ポルトガル6日目 グルベンキアン美術館
リスボンは今日は雨だった。
ガイドさんに聞くと、タクシーのほうが便利だろうということなので、タクシーを探す。
私たちの行く方向が、市内方面と反対なので車の流れが少ない方になる。ぶらぶら歩いてタクシーを探しながら、結局は写真に写っている大きなビル、ホテルの入口付近でタクシーが止まっているのを見つけた。
目的地は、「グルベンキアン美術館」。グルベンキアンとうまく発音できないので、事前に書いておいた紙を運転手さんに見せる。
タクシーの運転手さんが案内してくれたのは、この建物。前の庭には雨なのに、置物のような鳥がいる。そのまま入っても、何かレセプション会場のような雰囲気で、美術館の入口という感じではない。一旦外に出て周りを見ると、妻がこっちと指差す。
タクシーから降りたところから、向かって左にあった建物が美術館だった。
受付前のロビーにはみごとな彫刻があった。私がわかったのは、ロダンの「カレーの市民」。手に触れるぐらいのところに置いてある。
高校生らしい子どもたちが、入口付近にいる。先生たちが受付で何か手続きをしている。社会見学なのだろう。歴史的建造物や美術館の見学など、行くたびに小学生や中学生、高校生のグループに合う。学校教育も実物にふれ、歴史的に自分たちの国を見ていくことがだいじにされているのだろう。ここはクロークがあり、コートや傘を預かってくれた。
最初に目に入ったのは、見事なエジプトのレリーフ。
12月に見た「クレオパトラとエジプトの王妃展」での「ティイのレリーフ』を思い出す。グルベキアン美術展には私のわかる説明がなかったので、このレリーフがどんな歴史的背景がわからなかったのが残念だった。(ティイのことを書いた私のブログは、このブログの一番トップにある「検索」の欄に「クレオパトラ」と書いて検索するとそこにつながるはず。)
日本の伝統工芸品もあった。
煙草盆などの螺鈿細工や印籠も。解説には「Inros 」と書いてあった。
ターナーの「輸送船の難破」(The Wreck of a Transport Ship by TURNER )
ターナーの「難破船」といえば右の絵が有名(写真はネットより引用)。1805年の作品として知られている。

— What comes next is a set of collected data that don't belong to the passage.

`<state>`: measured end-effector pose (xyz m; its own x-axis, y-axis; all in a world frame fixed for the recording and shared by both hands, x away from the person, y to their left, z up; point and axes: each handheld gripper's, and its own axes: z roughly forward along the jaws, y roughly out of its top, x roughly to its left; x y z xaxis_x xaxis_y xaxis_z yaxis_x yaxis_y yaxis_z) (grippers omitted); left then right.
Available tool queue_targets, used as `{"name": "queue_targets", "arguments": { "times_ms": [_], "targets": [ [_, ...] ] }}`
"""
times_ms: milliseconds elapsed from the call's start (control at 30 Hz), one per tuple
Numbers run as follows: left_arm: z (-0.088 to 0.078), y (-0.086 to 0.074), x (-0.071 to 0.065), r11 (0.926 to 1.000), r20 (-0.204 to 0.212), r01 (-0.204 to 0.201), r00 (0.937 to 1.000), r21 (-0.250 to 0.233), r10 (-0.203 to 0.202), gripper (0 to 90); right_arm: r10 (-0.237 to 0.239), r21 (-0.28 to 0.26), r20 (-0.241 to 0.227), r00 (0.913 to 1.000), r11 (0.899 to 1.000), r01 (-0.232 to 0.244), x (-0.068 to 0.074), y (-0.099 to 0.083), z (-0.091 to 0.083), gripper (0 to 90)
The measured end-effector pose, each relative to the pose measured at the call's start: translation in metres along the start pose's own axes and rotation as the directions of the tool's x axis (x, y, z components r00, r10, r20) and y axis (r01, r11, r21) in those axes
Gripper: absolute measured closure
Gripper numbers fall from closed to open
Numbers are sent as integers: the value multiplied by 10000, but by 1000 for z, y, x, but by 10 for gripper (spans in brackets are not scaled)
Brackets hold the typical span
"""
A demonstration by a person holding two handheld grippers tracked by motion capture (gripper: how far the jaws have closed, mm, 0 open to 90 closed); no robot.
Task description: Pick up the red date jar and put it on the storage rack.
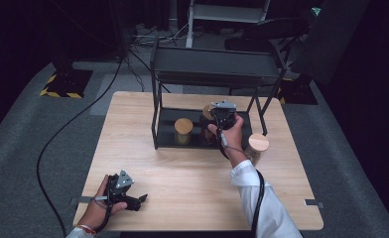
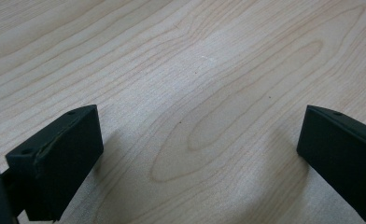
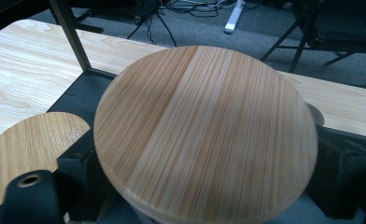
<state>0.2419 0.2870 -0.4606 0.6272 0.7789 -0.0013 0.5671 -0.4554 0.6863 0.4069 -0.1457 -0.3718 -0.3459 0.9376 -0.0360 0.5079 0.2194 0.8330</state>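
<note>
Now we're at the rack's (image 1: 159, 130) lower shelf.
Right gripper (image 1: 221, 118) jaws straddle the wooden-lidded jar (image 3: 204, 133), apparently loosened; left gripper (image 1: 129, 200) jaws apart near-left.

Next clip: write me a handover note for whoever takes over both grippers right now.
Left gripper: open, empty, low over the table, near left.
Right gripper: open, jaws either side of a wooden-lidded jar on the black rack, lower shelf, apparently not pressing.
Done: that jar and a second jar stand on the shelf.
Left: third jar stands on the table beside the rack; probably shelve it next.
</note>
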Motion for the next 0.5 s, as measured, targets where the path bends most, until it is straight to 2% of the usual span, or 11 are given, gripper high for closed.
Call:
{"name": "queue_targets", "arguments": {
  "times_ms": [233, 333, 500],
  "targets": [
    [0, 0, 0, 10000, 4, 0, 10000, -6, 0, 0, -63, 176, 129, 9999, 9998, 60, 2, 1, 4, 55],
    [0, 0, 0, 10000, 3, -1, 10000, -2, 1, 0, -166, 237, -72, 9998, 9996, 168, 3, 2, 4, 36],
    [0, 0, 0, 10000, 3, -3, 10000, -3, 3, 0, -278, 332, 5, 9996, 9991, 277, 6, 2, 3, 36]
  ]
}}
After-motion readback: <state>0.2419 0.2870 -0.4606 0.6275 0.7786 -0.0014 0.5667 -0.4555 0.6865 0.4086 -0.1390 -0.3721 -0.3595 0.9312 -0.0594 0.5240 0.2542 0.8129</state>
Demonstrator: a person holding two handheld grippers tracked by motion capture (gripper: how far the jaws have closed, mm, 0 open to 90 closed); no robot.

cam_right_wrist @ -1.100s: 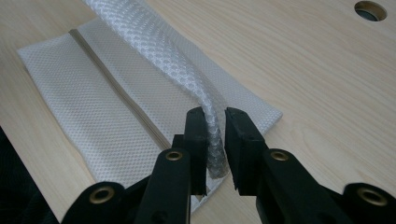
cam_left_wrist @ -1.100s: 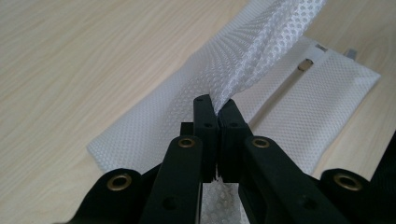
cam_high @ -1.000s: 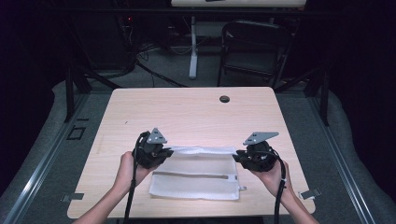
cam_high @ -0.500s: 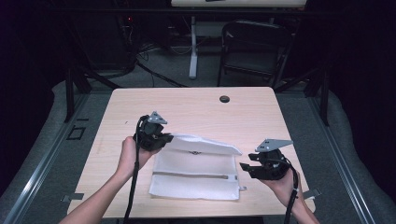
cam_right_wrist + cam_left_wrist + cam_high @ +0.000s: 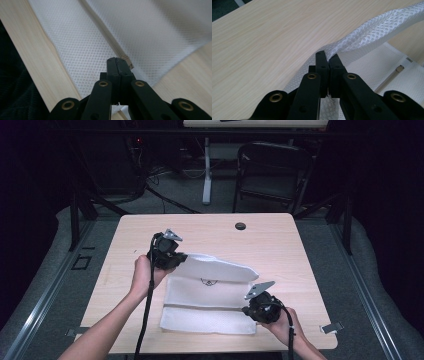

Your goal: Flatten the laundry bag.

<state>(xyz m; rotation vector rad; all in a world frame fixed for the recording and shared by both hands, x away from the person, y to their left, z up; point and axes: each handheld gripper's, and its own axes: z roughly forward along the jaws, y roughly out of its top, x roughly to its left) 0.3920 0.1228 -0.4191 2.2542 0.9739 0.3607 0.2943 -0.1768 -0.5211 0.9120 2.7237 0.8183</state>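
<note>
White mesh zipper bag [image 5: 210, 295] is laid on the wooden table [image 5: 300, 250], its far-left corner lifted. That corner is pinched by the left gripper [image 5: 328, 58]. Right gripper [image 5: 119, 61] jaws, just closed, are pressed together at the zipper end [image 5: 126, 60]; whether mesh is caught cannot be told.

The mesh bag [image 5: 210, 292] is white, with a fine pattern of small round holes and a small dark print in the middle. The table [image 5: 280, 245] is pale wood with light grain lines. Both grippers, left gripper [image 5: 172, 260] and right gripper [image 5: 250, 310], are black with brass-coloured rivets
</note>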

私たちが見た上の絵は1810年の作品と紹介されていた。
難破船といえばルーブル美術館で見たジェリコーの「メデューズ号の筏」が有名だが、難破船というテーマは当時の画家にとっては魅力があったのかもしれない。
マネの「シャボン玉を吹く少年」(Boy Blowing Bubbles by MANET )
ルノアールの「クロード・モネ夫人の肖像」
(Portrait of Madame Claude Monet by RENOIR )
美術の教科書や画集では見たことがあったような作品の本物がここにはあった。
ここグルベンキアン美術館のグルベンキアンとは人の名前。
「地球の歩き方」にはこんな説明があった。
「グルベンキアンはイスタンブール生まれのアルメニア人で、石油王として財を成し、晩年はリスボンで暮らした。死後その膨大な美術品のコレクションはグルベンキアン財団としてポルトガルに寄付された。

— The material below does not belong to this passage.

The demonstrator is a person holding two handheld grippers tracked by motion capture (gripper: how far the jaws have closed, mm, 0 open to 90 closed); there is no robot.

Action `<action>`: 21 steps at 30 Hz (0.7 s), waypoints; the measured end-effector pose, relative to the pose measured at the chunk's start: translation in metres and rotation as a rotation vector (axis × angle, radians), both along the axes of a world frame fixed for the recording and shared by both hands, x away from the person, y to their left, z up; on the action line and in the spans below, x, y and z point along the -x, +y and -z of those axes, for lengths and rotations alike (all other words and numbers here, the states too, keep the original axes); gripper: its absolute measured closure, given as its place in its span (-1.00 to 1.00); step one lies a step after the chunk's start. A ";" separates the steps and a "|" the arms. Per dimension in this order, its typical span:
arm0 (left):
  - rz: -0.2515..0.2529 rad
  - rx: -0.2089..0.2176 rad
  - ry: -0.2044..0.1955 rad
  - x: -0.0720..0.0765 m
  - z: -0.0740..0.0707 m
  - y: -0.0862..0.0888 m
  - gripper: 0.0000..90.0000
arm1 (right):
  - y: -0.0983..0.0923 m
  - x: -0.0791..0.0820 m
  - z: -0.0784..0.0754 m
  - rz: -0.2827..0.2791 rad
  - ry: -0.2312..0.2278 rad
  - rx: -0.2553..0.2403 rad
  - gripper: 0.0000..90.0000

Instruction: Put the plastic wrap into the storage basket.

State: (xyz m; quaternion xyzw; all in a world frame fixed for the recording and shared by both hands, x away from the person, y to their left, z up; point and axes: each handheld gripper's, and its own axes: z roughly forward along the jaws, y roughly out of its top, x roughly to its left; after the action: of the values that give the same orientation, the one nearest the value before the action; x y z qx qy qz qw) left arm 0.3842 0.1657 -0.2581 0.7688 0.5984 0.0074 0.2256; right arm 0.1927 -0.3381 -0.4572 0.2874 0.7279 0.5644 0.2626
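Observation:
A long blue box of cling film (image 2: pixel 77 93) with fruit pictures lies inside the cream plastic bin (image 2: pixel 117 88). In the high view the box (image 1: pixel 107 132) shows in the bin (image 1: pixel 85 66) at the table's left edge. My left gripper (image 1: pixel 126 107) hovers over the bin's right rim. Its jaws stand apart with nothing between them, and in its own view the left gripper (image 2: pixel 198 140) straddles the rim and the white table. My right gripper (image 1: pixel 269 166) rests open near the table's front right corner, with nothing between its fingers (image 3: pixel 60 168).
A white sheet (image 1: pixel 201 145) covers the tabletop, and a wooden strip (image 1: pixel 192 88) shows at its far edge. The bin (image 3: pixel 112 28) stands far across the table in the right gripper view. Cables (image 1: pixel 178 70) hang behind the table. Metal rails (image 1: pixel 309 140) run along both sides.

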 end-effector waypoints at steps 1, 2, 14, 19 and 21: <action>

美術館、オーケストラ、バレエ団などを所有するほか、さまざまな文化事業に貢献する。
グルベンキアン財団の敷地に1969年にこの美術館が建てられた。
西洋から東洋までの幅広い美術品を所有していることで有名。」
このガイドを読んで、フリーの時間には是非行きたいところと出発前から考えていた。
日本ではめったに見ることのできない物があるに違いないと思っていたが、そのとおりだった。
常設展以外に二つの特別展が開かれていた。 それぞれ別料金だったので、私たちはそのうちの馬の絵の展示されていた方だけを見た。
馬の絵だけではなく肖像画なども多く展示されていて、こちらでは学芸員らしい人が、年配の人達のグループに解説しながら絵を見ていた。
参観者のノートみたいなものがあったので、日本語で日付と名前を書いた。ページを繰ってみると漢字らしき文字はなかった。
常設展も特別展も静かで、美術品を楽しむという雰囲気が漂っていた。
地下には展示場の他に、アートショップや喫茶室があった。お昼に近づいていたので、地下の喫茶でコーヒーとパンとケーキを買って食べることにした。
中庭を見ると、まだ雨が降っている。小降りになっているが、止む気配はない。
さて、午後は地下鉄を使って市内見学をする予定。